INSTRUCTIONS TO FOLLOW> Lines with the string "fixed" are to be identified in the listing and copied.
*** Opening of SUPPLIED MATERIAL ***
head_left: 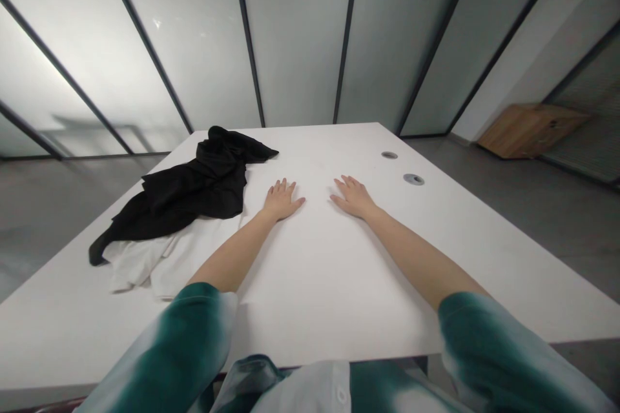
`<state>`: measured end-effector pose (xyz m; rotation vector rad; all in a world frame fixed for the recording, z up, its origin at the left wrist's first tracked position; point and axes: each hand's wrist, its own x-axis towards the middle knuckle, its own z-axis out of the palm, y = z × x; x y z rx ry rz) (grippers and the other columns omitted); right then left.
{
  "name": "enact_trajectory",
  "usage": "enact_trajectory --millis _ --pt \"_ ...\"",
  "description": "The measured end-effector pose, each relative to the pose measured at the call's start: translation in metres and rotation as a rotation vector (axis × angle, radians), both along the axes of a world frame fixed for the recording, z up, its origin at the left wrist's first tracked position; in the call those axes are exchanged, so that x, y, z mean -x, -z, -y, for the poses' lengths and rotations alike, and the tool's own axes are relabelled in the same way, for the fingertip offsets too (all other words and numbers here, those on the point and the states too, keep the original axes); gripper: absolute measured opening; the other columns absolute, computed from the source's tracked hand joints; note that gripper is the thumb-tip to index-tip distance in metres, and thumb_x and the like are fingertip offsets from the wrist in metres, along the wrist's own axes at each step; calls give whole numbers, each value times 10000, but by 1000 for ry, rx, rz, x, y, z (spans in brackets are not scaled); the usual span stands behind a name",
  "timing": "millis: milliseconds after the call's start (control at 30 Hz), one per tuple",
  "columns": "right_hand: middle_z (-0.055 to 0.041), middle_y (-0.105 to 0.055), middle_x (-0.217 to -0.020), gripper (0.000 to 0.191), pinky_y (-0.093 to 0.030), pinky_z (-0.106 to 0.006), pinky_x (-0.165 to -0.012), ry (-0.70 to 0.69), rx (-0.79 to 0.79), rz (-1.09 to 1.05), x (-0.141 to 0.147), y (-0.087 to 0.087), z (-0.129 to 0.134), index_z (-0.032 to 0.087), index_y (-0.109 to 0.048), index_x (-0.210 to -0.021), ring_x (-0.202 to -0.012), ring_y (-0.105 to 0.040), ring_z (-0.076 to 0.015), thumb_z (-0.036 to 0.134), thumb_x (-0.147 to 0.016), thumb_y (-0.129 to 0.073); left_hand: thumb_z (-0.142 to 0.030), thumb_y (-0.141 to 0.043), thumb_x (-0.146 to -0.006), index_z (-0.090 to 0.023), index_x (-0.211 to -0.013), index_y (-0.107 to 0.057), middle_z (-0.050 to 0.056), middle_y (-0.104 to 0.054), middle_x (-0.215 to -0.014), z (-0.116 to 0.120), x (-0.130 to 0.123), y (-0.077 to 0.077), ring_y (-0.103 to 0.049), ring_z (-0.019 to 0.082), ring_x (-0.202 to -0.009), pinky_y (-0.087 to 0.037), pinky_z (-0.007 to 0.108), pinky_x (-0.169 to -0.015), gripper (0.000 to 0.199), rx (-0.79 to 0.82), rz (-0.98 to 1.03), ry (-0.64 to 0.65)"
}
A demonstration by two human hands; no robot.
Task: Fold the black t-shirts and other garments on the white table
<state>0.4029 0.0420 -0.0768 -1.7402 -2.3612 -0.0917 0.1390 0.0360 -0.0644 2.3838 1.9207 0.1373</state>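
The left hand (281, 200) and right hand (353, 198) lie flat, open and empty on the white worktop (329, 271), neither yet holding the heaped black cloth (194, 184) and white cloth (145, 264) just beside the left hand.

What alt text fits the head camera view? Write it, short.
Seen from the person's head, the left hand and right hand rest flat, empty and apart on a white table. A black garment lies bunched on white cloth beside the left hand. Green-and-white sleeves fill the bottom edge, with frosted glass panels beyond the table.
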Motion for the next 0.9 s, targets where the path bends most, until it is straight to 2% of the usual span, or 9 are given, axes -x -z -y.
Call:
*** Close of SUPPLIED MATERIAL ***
SOLUTION TO THIS TASK>
`<state>`: measured end-effector pose (xyz m; rotation vector rad; all in a world frame fixed for the recording, z up, its origin at the left wrist's first tracked position; point and axes: each hand's wrist, its own x-axis towards the middle knuckle, its own z-axis out of the palm, y = z × x; x y z rx ry rz) (grippers and the other columns omitted); right then left.
  "description": "The measured end-effector pose, each relative to the pose measured at the call's start: translation in metres and rotation as a rotation vector (axis × angle, radians), both along the axes of a world frame fixed for the recording, z up, its origin at the left wrist's first tracked position; in the call those axes are exchanged, so that x, y, z mean -x, -z, -y, for the poses' lengths and rotations alike, and the tool's own axes are relabelled in the same way, for the fingertip offsets too (all other words and numbers here, those on the point and the states too, keep the original axes); gripper: absolute measured opening; the other columns absolute, computed from the source's tracked hand joints; note that gripper is the thumb-tip to index-tip distance in metres, and thumb_x and the like are fingertip offsets from the wrist in metres, along the wrist's own axes at each step; calls give whole numbers, each value times 10000, but by 1000 for ry, rx, rz, x, y, z (spans in brackets are not scaled); the usual span stands behind a name",

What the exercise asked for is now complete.